• **What is needed**: Print the records below from the first line through the line containing "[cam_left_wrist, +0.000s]", both included, word for word.

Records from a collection
──────────
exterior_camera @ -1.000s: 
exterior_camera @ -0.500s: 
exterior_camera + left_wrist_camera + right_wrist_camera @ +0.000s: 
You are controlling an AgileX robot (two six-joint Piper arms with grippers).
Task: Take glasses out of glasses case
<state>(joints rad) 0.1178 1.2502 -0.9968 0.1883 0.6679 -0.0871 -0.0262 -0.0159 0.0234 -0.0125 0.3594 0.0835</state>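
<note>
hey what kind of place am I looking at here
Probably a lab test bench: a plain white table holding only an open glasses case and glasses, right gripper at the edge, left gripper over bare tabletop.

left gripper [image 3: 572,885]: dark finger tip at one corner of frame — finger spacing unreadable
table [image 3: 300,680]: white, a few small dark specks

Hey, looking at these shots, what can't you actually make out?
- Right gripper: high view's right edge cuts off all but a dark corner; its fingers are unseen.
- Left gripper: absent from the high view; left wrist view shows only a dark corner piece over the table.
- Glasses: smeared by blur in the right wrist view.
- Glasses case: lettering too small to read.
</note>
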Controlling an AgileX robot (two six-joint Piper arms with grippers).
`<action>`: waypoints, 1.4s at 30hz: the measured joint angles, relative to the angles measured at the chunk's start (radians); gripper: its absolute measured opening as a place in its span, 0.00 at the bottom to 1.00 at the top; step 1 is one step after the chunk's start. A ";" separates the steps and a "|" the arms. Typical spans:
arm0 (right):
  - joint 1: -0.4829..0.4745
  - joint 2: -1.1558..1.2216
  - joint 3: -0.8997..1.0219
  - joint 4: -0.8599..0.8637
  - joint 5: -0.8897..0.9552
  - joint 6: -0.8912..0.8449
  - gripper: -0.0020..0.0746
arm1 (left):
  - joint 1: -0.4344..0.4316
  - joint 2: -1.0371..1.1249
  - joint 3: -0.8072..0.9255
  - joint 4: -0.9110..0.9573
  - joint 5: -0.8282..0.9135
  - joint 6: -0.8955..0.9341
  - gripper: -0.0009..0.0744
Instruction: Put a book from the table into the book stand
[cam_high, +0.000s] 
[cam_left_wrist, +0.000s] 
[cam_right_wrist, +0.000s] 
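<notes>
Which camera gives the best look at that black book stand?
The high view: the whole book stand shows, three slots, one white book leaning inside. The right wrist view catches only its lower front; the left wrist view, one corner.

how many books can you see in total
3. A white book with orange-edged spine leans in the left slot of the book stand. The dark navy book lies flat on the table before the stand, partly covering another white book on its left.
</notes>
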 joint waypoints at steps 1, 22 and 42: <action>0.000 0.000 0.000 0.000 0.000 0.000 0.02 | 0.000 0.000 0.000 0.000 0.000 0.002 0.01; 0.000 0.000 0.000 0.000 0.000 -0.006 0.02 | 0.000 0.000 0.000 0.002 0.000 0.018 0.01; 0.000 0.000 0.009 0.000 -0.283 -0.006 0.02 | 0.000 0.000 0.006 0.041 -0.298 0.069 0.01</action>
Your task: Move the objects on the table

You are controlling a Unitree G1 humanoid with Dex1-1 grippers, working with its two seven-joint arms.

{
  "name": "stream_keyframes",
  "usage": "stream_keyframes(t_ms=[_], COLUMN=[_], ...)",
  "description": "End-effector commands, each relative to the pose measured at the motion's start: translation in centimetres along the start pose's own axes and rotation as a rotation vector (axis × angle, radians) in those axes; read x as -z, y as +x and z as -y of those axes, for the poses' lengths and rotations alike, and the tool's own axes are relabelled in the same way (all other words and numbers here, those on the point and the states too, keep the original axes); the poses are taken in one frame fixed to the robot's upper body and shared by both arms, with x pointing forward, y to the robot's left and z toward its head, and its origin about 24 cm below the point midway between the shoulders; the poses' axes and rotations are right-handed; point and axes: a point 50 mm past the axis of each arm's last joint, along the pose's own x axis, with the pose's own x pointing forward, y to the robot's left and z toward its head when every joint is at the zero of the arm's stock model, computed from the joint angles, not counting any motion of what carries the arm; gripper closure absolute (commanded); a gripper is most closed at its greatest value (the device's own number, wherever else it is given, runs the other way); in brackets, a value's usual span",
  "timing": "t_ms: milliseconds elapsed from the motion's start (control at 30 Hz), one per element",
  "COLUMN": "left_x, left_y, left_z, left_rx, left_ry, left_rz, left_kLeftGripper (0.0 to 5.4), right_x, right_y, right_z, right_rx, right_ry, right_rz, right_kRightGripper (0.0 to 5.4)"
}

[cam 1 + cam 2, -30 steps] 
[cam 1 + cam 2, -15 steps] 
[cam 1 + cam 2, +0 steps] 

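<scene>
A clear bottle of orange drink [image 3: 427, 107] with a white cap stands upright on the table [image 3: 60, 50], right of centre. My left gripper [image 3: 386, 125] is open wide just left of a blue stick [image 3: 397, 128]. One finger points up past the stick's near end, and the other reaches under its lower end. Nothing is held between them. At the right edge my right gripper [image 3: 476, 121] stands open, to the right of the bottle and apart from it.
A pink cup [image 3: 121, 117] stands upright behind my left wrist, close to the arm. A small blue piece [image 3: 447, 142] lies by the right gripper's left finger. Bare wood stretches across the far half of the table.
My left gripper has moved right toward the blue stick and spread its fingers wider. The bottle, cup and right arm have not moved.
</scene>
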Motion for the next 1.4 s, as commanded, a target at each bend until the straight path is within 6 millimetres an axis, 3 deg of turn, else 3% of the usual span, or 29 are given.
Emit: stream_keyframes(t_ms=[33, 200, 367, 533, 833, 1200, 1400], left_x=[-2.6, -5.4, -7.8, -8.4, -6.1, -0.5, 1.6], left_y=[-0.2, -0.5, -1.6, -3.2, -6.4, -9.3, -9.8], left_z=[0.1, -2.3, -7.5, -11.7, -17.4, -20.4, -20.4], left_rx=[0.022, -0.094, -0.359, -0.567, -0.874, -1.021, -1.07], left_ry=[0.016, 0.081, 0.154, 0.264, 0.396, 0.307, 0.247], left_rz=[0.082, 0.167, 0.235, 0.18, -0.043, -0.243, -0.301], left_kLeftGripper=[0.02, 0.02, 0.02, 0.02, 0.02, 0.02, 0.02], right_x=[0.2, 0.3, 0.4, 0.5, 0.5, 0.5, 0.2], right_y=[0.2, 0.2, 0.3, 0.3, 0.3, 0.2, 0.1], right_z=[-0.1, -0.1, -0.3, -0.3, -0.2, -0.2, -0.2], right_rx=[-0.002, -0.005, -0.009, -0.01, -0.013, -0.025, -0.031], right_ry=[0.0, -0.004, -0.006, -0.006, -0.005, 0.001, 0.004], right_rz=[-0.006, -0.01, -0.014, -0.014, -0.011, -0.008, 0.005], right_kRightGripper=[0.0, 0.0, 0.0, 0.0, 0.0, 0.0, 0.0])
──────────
• **Answer space**:
exterior_camera @ -1.000s: 
exterior_camera @ -0.500s: 
exterior_camera + left_wrist_camera + right_wrist_camera @ +0.000s: 
You are controlling an AgileX robot (two six-joint Piper arms with grippers).
Task: Take glasses out of glasses case
<state>(joints rad) 0.1178 1.2502 -0.9968 0.1883 0.6679 -0.0871 -0.0262 -0.0159 0.0234 -0.0125 0.3594 0.0835</state>
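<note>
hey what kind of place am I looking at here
Probably a lab test bench: a plain white table holding only an open glasses case and glasses, right gripper at the edge, left gripper over bare tabletop.

left gripper [image 3: 572,885]: dark finger tip at one corner of frame — finger spacing unreadable
table [image 3: 300,680]: white, a few small dark specks

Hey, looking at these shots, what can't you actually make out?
- Right gripper: high view's right edge cuts off all but a dark corner; its fingers are unseen.
- Left gripper: absent from the high view; left wrist view shows only a dark corner piece over the table.
- Glasses: smeared by blur in the right wrist view.
- Glasses case: lettering too small to read.
</note>
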Controlling an AgileX robot (two six-joint Piper arms with grippers).
`<action>`: waypoints, 1.4s at 30hz: the measured joint angles, relative to the angles measured at the chunk's start (radians); gripper: its absolute measured opening as a place in its span, 0.00 at the bottom to 1.00 at the top; step 1 is one step after the chunk's start. A ";" separates the steps and a "|" the arms. Typical spans:
arm0 (right):
  - joint 1: -0.4829..0.4745
  - joint 2: -1.1558..1.2216
  - joint 3: -0.8997..1.0219
  - joint 4: -0.8599..0.8637
  - joint 5: -0.8897..0.9552
  - joint 6: -0.8912..0.8449
  - gripper: -0.0020..0.0746
arm1 (left):
  - joint 1: -0.4344..0.4316
  - joint 2: -1.0371..1.1249
  - joint 3: -0.8072..0.9255
  - joint 4: -0.9110..0.9573
  - joint 5: -0.8282..0.9135
  - joint 6: -0.8955..0.9341
  - gripper: -0.0009..0.0744
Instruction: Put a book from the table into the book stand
[cam_high, +0.000s] 
[cam_left_wrist, +0.000s] 

That brings the answer to completion.